The wide delta of Kuban, with its abundant estuaries, is especially rich in plankton and benthos. There are about 400 species of zooplankton, including rotifers, copepods, cladocerans, mollusks, worms, etc., providing abundant food for fish. The fish fauna of the Kuban differs from that of the nearby Don and Volga rivers and contains more than 65 species from 16 families. They are dominated by the genera Gobio, Romanogobio, Squalius and Chondrostoma and contain species and genera such as carp, Prussian carp, roach, bream, silver bream, pike, perch, ruffe, Chalcalburnus, Sprattus, Mugil and others. Some species such as silver carp and grass carp were acclimatized in the last decade.

Endemic species include the Kuban barbel (Barbus kubanicus), Gobio kubanicus, Little Kuban gudgeon (Romanogobio parvus), Kuban long-barbelled gudgeon (R. pentatrichus), Kuban nase (Chondrostoma kubanicum), Sabanejewia kubanica, Oxynoemacheilus merga and Aphips chub.
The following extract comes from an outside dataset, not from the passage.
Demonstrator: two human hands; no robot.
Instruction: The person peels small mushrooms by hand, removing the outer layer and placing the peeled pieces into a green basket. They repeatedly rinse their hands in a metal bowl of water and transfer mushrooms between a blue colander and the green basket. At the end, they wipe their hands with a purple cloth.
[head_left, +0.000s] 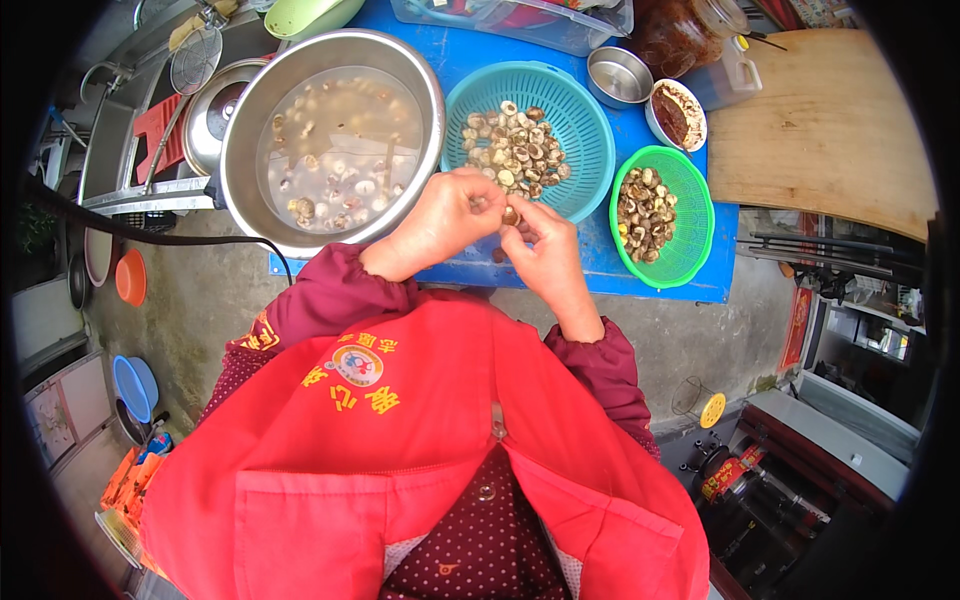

Kuban barbel and Kuban nase are the only species of their genera within the Kuban basin. They prefer mountainous streams with a rapid flow and sandy or rocky bottom on which they spawn. After the construction of the Krasnodar Dam in the 1980s, the Kuban barbel became rare in the lower Kuban. On the contrary, Kuban nase moves downstream to lower sections or larger tributaries in winter. It is rather sensitive to the water quality, especially turbidity. Its population also declined after the construction of the Krasnodar Dam, but is still large in the middle and upper parts of the Kuban and its tributaries.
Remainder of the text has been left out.